Б. М. У Хааке есть обращение ко всем. Хааке, наоборот, разбивает тот символ, но ради чего-то. Дело в том, что Хааке был гуманистом. Хааке — «левый» гуманист. Умный, «левый», критический ко всему — но это не «левый». Это интеллектуал. Хааке — это интеллектуал. …
Д. В. Момент пошлости у Кристо возникает в политиче-ском искусстве, когда ты абсолютно попадаешь в заказ правящего класса и масс. Кристо попал в оба. Он попал в заказ правительства. И он попал в ожидания масс. Это было смертью.
Б. М. И смерть этого изображения. Со смертью этого изображения кончилось «левое» направление. Это минимализм. Погиб минимализм. Минимализм этого изображения, перешедший в политику, довел его до конца. Пока он занимался минимализмом, он был еще нормальным. И как только он перешел в политику, он там и погиб.
Д. В. А концептуализм, выходит, выдержал столкновение с Рейхстагом и не погиб. Его задачей было не посадить цветочки и посвятить их населению, а показать истоки фашизма в немецком обществе, которые сохраняются до сих пор. И он их показал с такой убедительностью, что все отдыхают.
Б. М. Он показал его двумя способами. Он показал и традиционным символическим способом. Он взял два символа и начал с ними работать. Но современным языком. Он остался на уровне чистого. Не определенного концепта, а чистый язык, который нечаянно рождается, который все время может меняться. Посадить цветы никакого отношения к арту не имеет. Это оказалось чистой формой. Чистая форма оказалась под властью не «левого», а интеллектуального, использующего и то и другое. Он внутри имеет символические значения, а внешне сохраняет форму современного искусства. А «ле-вая» часть и погибла. А если ты хочешь назвать другого художника, который «левый» и до сих пор держится, тогда скажи.

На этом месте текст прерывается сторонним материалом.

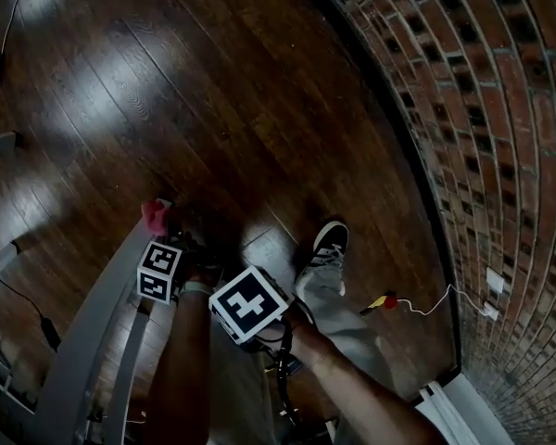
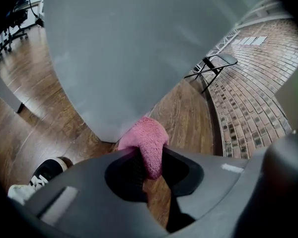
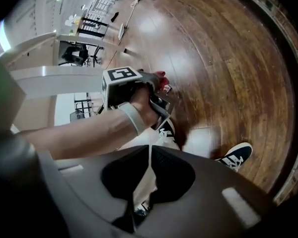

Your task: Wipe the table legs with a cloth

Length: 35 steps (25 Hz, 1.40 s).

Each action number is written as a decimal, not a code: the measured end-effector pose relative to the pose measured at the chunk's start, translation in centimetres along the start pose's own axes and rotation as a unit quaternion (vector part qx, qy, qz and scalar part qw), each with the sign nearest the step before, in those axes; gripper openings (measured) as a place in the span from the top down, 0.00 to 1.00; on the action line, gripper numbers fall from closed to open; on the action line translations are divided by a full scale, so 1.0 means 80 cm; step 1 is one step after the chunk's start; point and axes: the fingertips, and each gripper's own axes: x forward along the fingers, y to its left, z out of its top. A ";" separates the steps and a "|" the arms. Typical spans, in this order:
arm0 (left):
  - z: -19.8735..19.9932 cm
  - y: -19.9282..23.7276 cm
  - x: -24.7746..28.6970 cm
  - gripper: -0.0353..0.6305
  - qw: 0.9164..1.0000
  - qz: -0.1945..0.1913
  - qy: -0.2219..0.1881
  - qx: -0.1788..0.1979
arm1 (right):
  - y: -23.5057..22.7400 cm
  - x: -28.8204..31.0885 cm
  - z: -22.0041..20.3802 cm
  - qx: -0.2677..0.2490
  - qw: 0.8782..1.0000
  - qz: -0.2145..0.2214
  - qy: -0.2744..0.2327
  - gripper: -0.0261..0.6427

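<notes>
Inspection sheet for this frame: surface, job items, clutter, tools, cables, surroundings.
Surface: dark wood floor, bare planks with glare patches.
Job's things: pink cloth pressed against the grey table leg.
Clutter: folding chair standing by the wall; nothing else seen.
Tools: left tool shut on the cloth. Right tool has its jaws together with nothing between them and is not on the leg.
Cables: white cable with a red-and-yellow end lies on the floor near the wall. Black cable lies at lower left.
Surroundings: brick wall; the person's shoe is beside the tools.
</notes>
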 end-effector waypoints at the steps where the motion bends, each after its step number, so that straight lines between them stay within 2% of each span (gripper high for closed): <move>1: -0.001 0.003 0.005 0.87 1.000 0.000 0.001 0.000 | 0.000 0.004 0.008 0.007 1.000 0.017 -0.011 0.97; 5: -0.005 0.013 0.021 0.87 1.000 -0.004 0.004 0.001 | 0.002 0.017 0.036 0.039 0.994 0.094 -0.050 0.97; 7: -0.005 0.019 0.026 0.87 1.000 -0.005 0.004 0.002 | -0.002 0.024 0.047 0.048 0.990 0.114 -0.065 0.97; 13: -0.009 0.027 0.051 0.87 1.000 -0.011 0.002 0.002 | -0.043 0.034 0.089 0.004 0.986 0.081 -0.146 0.97; 19: -0.013 0.043 0.075 0.87 1.000 -0.008 -0.005 -0.010 | -0.061 0.034 0.124 -0.066 0.969 0.055 -0.233 0.97; 23: -0.021 0.051 0.085 0.87 1.000 -0.008 -0.008 -0.013 | -0.077 0.028 0.131 -0.075 0.958 0.053 -0.272 0.97; 27: -0.023 0.055 0.087 0.87 1.000 -0.008 -0.010 -0.013 | -0.088 0.028 0.126 -0.066 0.957 0.056 -0.278 0.97; 35: -0.011 0.040 0.058 0.86 1.000 -0.010 -0.008 -0.010 | -0.075 0.017 0.107 -0.076 0.963 0.039 -0.256 0.97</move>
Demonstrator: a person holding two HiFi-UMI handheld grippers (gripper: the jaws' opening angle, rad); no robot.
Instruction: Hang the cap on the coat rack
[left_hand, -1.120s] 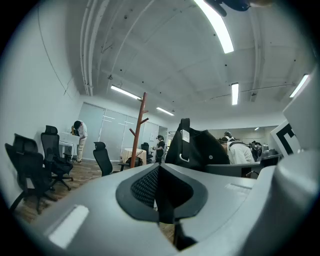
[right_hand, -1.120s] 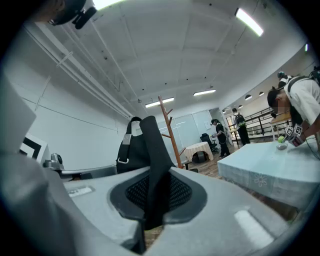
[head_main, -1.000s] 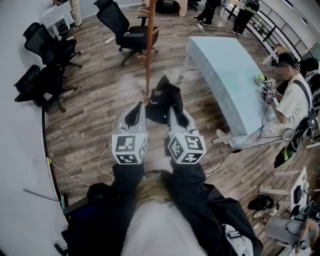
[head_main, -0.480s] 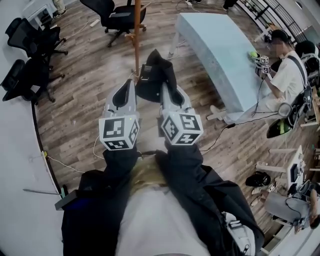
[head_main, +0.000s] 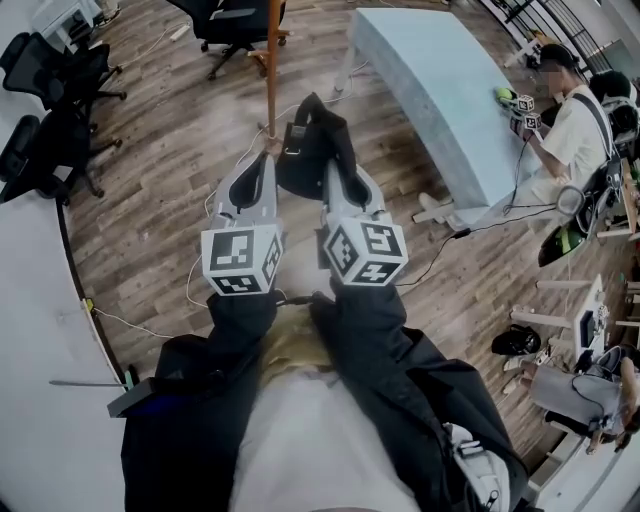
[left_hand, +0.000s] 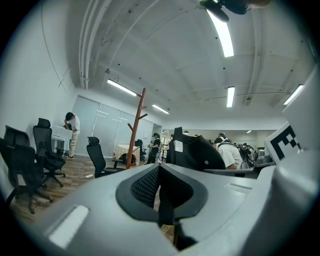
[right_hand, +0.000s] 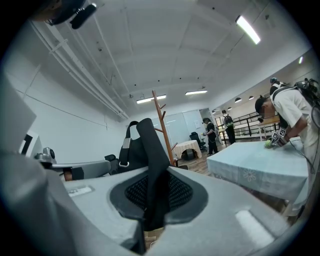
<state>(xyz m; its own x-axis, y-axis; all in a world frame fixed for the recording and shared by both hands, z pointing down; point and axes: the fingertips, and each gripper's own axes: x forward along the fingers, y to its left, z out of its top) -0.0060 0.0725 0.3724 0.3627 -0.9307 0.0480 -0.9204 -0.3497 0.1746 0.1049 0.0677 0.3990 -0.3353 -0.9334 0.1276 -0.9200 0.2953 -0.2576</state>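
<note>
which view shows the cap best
Head view: the whole black cap shows, held near the coat rack pole. The right gripper view shows its brim edge-on between the fingers; the left gripper view shows its side.

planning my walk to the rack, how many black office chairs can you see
3 office chairs in the head view: one just beyond the coat rack, two at the picture's left. Others may be out of frame.

- Black jacket sleeves (head_main: 236, 325) over a pale top (head_main: 320, 440).
- Left gripper (head_main: 267, 158) and right gripper (head_main: 333, 170): grey moulded shells, black mesh pads (left_hand: 145, 186).
- A black-and-white square-marker cube (head_main: 243, 260) on each.
</note>
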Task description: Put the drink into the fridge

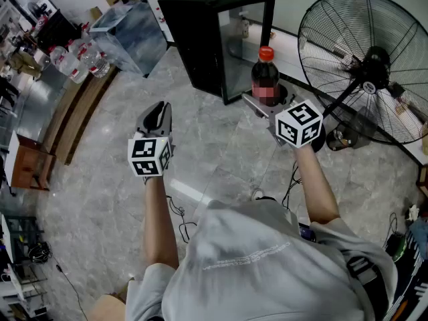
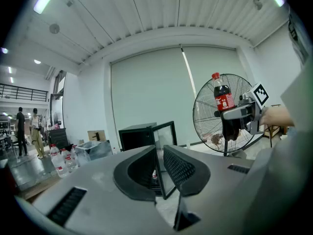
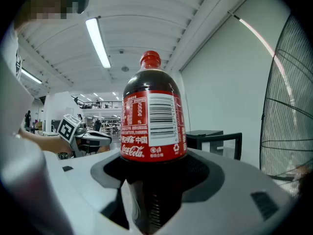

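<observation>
My right gripper [image 3: 151,180] is pinching the lower body of the dark cola bottle with the red cap and red paper label [image 3: 152,126], and the bottle stands upright between the ribbed black pads, lifted off the ground. My left gripper [image 2: 160,168] has its jaws drawn almost together, with only a thin slit between them and nothing in it. So I judge the first part done: the drink is picked up and carried close. It is not yet in the fridge; in the head view it hangs just to the right of the open door. What is left is to bring it around the door, set it on a shelf inside and let it go. The bottle is smooth clear plastic, round and narrow at the neck, so it may turn in the pads if I tilt it. Below is the polished grey stone floor [image 1: 200,159]. Farther stands the small black box-shaped fridge [image 1: 200,32], its glass door with a black frame [image 1: 249,45] swung open toward me. To the right of it is the large round black wire-cage fan [image 1: 364,72].
</observation>
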`<state>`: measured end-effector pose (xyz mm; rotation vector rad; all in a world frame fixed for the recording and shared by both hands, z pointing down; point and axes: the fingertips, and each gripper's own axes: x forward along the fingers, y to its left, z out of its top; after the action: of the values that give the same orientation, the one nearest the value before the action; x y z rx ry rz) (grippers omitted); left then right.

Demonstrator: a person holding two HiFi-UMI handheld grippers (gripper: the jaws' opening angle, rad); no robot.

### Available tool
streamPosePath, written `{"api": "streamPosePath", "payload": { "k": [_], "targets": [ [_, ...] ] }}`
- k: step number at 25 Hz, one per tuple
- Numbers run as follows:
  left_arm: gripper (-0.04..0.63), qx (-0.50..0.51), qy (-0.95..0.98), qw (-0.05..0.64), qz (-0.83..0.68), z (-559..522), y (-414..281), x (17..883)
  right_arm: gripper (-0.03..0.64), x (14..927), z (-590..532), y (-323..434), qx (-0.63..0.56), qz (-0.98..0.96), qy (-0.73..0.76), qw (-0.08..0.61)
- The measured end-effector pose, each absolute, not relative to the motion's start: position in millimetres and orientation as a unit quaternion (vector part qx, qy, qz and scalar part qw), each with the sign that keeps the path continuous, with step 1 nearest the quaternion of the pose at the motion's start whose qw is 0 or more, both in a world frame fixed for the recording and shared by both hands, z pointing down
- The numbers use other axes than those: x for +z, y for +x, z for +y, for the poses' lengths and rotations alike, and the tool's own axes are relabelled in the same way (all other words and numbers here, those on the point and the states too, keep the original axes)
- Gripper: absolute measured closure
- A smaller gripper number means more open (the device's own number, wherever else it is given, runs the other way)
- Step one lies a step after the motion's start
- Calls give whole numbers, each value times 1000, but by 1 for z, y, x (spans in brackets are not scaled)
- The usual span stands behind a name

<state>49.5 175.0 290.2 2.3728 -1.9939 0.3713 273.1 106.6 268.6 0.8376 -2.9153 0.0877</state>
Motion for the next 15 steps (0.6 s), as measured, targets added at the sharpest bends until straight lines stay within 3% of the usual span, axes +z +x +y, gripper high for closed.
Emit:
{"api": "streamPosePath", "payload": {
  "k": [15],
  "targets": [
    [541, 138, 743, 17, -655, 165, 81, 301, 307, 276, 95, 290, 22, -974, 220, 54]
  ]
}}
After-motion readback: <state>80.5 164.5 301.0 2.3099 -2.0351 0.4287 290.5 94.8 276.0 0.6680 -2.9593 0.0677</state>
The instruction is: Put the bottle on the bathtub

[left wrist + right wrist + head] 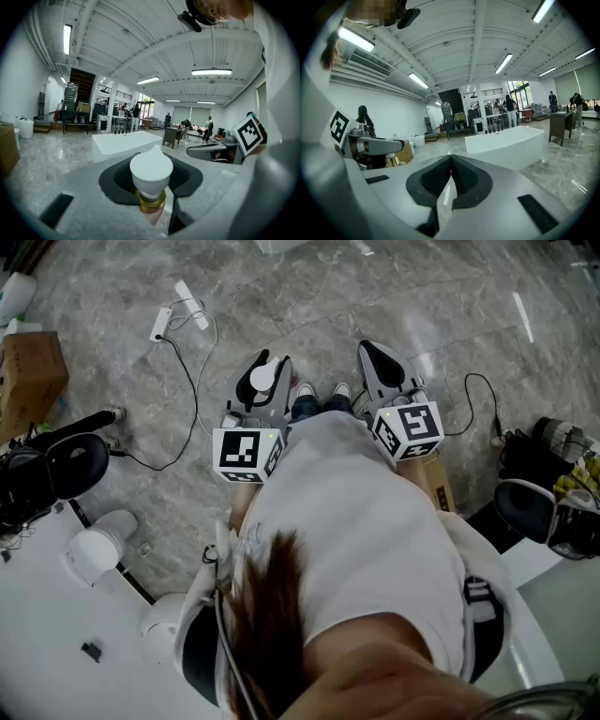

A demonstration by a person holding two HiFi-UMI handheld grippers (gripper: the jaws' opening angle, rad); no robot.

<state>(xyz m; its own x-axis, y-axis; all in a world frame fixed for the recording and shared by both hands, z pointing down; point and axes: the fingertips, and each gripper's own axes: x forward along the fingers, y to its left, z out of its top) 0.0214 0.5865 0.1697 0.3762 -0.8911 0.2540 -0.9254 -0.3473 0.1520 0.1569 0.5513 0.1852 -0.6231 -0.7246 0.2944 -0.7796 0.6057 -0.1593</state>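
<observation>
1. A grey, veined marble floor (328,296) runs through the hall, glossy enough to mirror the lights.
2. The ceiling (140,42) is white and ribbed, crossed by beams, with long lit tube lamps (212,72) in rows.
3. One side wall (393,117) is plain white, with a long air vent (370,65) just under the ceiling.
4. A dark staircase (80,84) rises at the far end.
5. Tall windows (581,84) with pale blinds let in daylight.
6. A dark desk (171,136) stands far off, with people near it.
7. A cardboard box (28,381) sits at the floor's edge; a white power strip (161,324) and its black cable lie nearby.

bottle (151,174) between left tongs (153,161)
</observation>
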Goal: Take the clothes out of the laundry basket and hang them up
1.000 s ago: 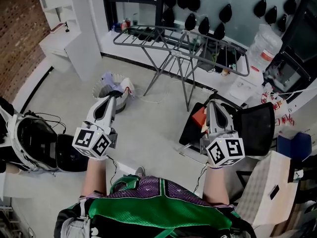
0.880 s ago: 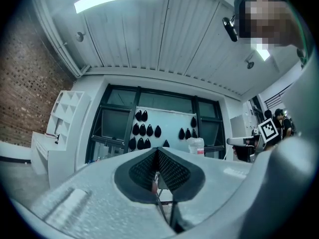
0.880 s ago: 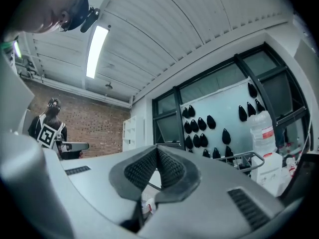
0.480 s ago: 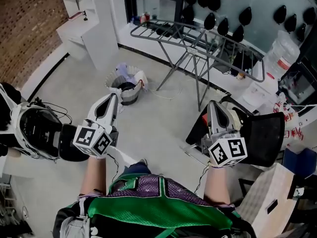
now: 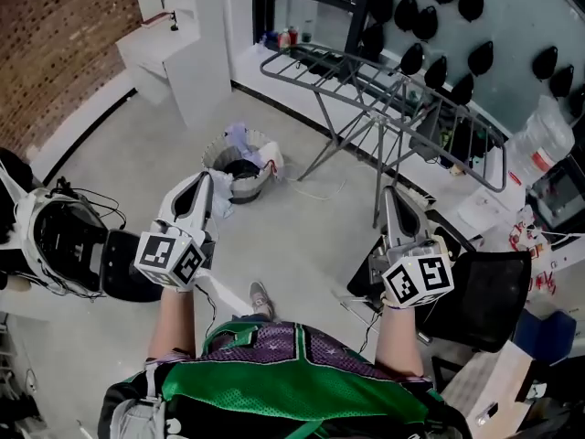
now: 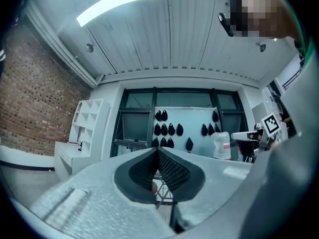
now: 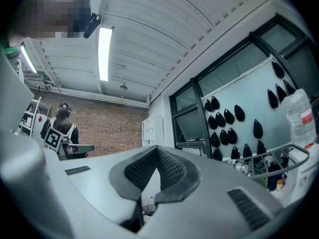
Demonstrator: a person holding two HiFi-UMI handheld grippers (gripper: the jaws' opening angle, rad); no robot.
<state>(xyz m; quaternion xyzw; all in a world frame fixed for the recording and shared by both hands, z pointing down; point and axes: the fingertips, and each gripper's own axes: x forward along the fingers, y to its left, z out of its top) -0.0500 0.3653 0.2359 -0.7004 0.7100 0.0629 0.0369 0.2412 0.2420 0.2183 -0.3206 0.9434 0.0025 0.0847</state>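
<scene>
A round laundry basket with white, lilac and dark clothes stands on the grey floor ahead. Behind it a grey folding drying rack stands bare; its rail also shows in the right gripper view. My left gripper is shut and holds nothing, its tips just short of the basket's near rim. My right gripper is shut and holds nothing, below the rack's legs. In both gripper views the ribbed pads meet with nothing between them.
A white shelf unit stands at the back left. A black chair and cluttered boxes sit at the right. Dark gear with cables lies at the left. A wall with black oval shapes runs behind the rack.
The view has moved forward and left: basket and rack now lie nearer the middle, the black chair has slid to the right. Both grippers stay shut and hold the same pose.
</scene>
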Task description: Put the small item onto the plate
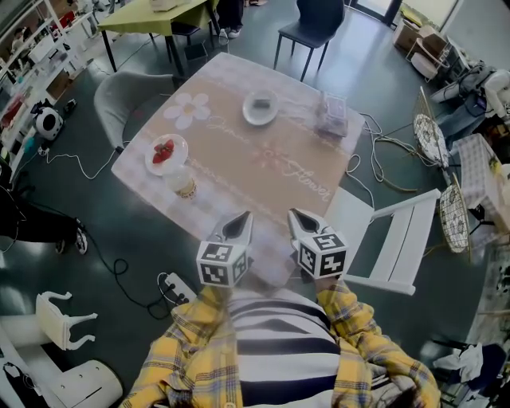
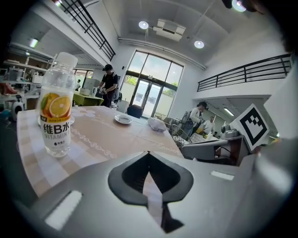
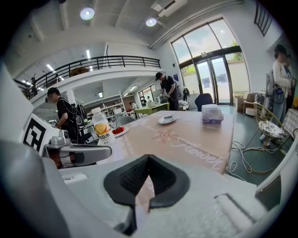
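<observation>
The left gripper (image 1: 241,217) and right gripper (image 1: 296,215) are squeezing shut, empty, while a clear plastic bottle (image 2: 56,109) is mostly hiding the white plate of red fruit (image 1: 180,143) from the left gripper view.

This is a big open workroom, half lab and half office, nothing like a home. A mezzanine railing (image 3: 111,60) runs along the upper floor at 11 o'clock, and tall glass doors (image 2: 151,90) close off the far end at 12. Round ceiling lights (image 3: 87,13) sit high overhead. Shelves (image 1: 32,48) crammed with gear stand at 10 o'clock, cables (image 3: 240,148) trail underfoot at 2, boxes (image 1: 414,36) pile up at 1, and a person (image 2: 109,83) stands working by a green table (image 1: 151,14) at 11.
</observation>
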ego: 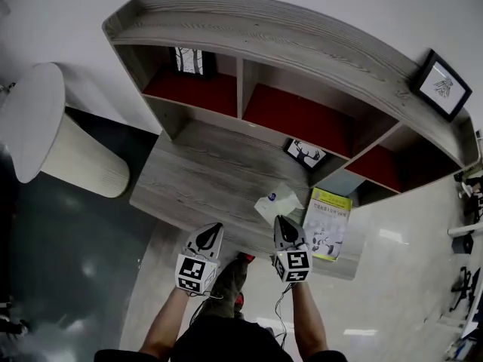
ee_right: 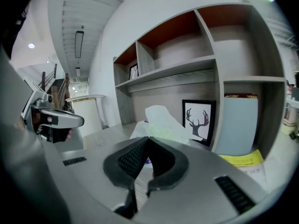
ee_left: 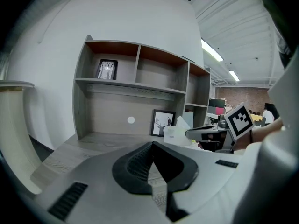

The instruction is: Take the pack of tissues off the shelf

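Item under task: soft white pack of tissues point(ego: 273, 202) with a small blue mark on top, one sheet standing up from its opening. Lying flat on the grey wood-grain worktop point(ego: 196, 172), in the right half, near the front edge, outside every compartment. Print on the wrapper too small to read.

Just in front of it: right gripper point(ego: 281, 219), jaws pressed together with nothing between them, tips pointed at the near side of the pack. Contact with the pack not determinable. Seen along those jaws, same pack point(ee_right: 161, 122) directly beyond the closed tips point(ee_right: 148, 138).

Immediately right of the pack: yellow-green booklet point(ego: 328, 221), flat at the front right corner of the worktop, lettering on its cover not legible.

Behind the pack, at the rear of the worktop: black-framed print of a deer head point(ego: 306, 154), leaning upright.

Left gripper point(ego: 217, 226) at the front edge, well left of the pack, likewise clenched and empty point(ee_left: 152, 143). Black-and-white square markers on both cubes.

Above: grey shelf unit point(ego: 264, 29) with red-lined compartments; small black-framed picture point(ego: 192, 60) in the left one; another black-framed picture point(ego: 441, 85) on the top board, right end.
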The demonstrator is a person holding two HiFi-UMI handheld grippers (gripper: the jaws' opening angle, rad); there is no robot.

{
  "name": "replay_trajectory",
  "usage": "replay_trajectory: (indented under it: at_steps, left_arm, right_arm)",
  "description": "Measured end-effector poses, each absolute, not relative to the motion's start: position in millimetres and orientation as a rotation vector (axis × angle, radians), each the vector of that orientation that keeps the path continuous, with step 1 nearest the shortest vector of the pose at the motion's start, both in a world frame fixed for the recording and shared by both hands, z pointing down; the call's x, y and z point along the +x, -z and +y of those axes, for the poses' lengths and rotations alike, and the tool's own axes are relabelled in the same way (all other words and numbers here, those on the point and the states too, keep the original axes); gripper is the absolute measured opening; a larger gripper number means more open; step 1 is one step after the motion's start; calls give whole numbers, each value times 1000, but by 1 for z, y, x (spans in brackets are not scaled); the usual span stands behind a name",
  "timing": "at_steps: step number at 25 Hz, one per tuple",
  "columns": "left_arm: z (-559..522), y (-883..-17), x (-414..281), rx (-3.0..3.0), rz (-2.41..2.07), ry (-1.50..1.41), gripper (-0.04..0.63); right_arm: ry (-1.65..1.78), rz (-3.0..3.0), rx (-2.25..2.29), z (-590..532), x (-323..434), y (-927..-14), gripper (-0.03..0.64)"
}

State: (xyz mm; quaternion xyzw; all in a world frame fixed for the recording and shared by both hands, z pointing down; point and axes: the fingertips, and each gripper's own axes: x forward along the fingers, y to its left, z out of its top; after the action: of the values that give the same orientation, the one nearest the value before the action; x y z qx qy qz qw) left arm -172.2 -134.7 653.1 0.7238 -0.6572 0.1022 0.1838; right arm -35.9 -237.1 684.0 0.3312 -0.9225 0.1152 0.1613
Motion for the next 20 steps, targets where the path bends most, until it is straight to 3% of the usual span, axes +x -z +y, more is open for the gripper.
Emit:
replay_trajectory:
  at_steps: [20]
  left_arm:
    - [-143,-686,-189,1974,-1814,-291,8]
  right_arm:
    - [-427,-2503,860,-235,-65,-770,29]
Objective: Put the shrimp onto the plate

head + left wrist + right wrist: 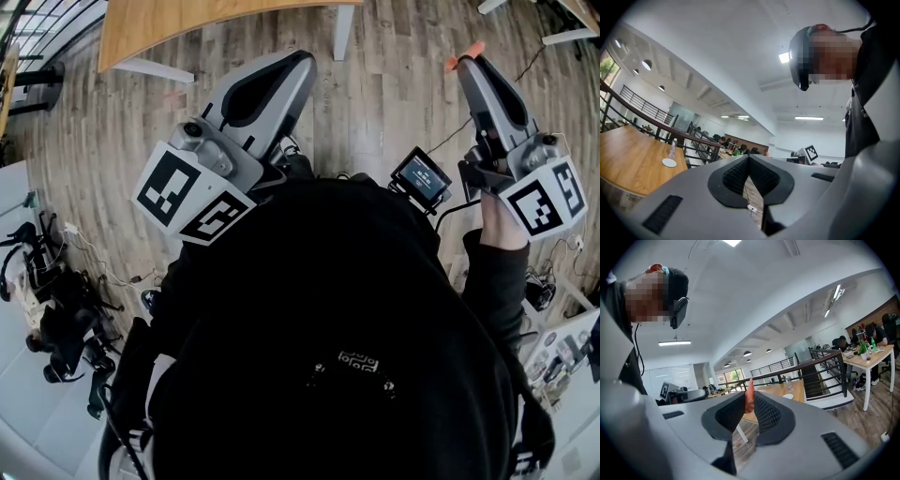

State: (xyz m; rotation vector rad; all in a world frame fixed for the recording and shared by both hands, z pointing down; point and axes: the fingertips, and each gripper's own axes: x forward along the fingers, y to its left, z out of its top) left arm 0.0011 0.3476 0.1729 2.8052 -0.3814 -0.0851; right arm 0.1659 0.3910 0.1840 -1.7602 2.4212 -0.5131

Д. В. Они есть, но, как им и следует, они не занимают первых страниц глянцевых журналов. Конечно же, сегодня есть соблазн сделать вывод, что оппозиции «правое-левое» могут быть сняты сегодня через интеллектуально-критический подход. Однако протест «левых» против выстраиваний иерархических, символических вертикалей все равно остается главным нервом развития творческих процессов. Просто мы каждый раз очень точно должны понимать противоречия современных условий культурного производства и отражать их в своей работе.
1 Я признателен своему другу Алексею Пензину за его стимулирующие размышления на эту тему, которые, как мне кажется, дают отправную точку для современного анализа «левых» политических позиций.
2 «Голая жизнь» (bare life) — термин концепции Дж. Агамбена, заимствованный из «Критики насилия» В. Беньямина. (Прим. пер.)